*** Data section ***

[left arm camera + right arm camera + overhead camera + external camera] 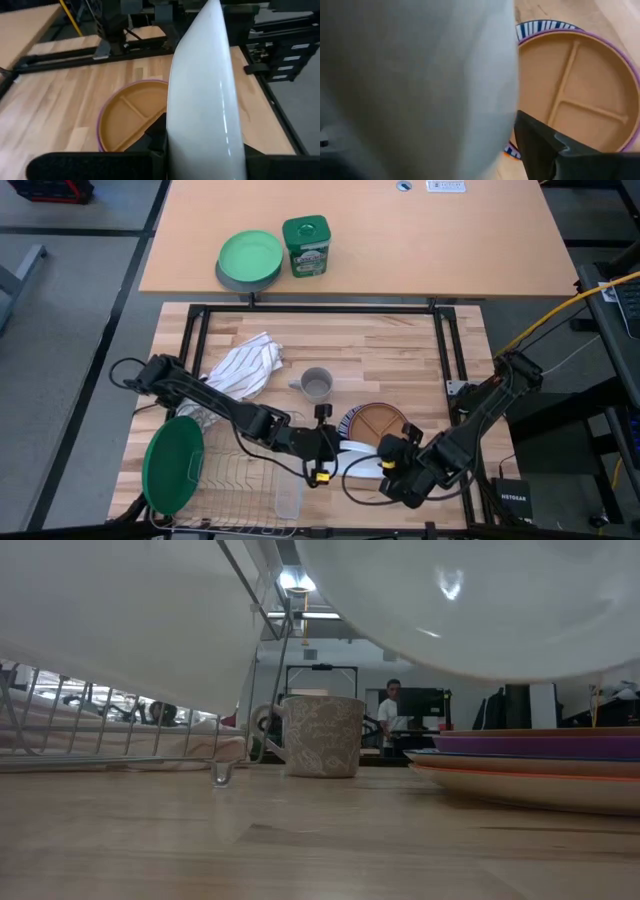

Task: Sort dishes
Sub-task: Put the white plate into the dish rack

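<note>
White plate [202, 95] held on edge between both pincers.
Left pincer [325, 442] and right pincer [388, 465] each grasp its rim, just left of the brown plate [378, 423] stack.

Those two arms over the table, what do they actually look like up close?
Both are black, jointed and slim, with thin dark cables looping beside them. The left gripper carries a small yellow marking; the right gripper has yellow spots too. A yellow cable trails near the right arm.
</note>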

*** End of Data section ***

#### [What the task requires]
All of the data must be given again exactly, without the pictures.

#### [Answer to the exercise]
[left arm camera + right arm camera + overhead camera + external camera] 

Task: Sort dishes
Sub-task: Put the white plate into the dish rack

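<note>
White plate [202, 95] held on edge between both pincers.
Left pincer [325, 442] and right pincer [388, 465] each grasp its rim, just left of the brown plate [378, 423] stack.

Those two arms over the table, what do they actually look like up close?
Both are black, jointed and slim, with thin dark cables looping beside them. The left gripper carries a small yellow marking; the right gripper has yellow spots too. A yellow cable trails near the right arm.
</note>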

The requested output has now been given in full.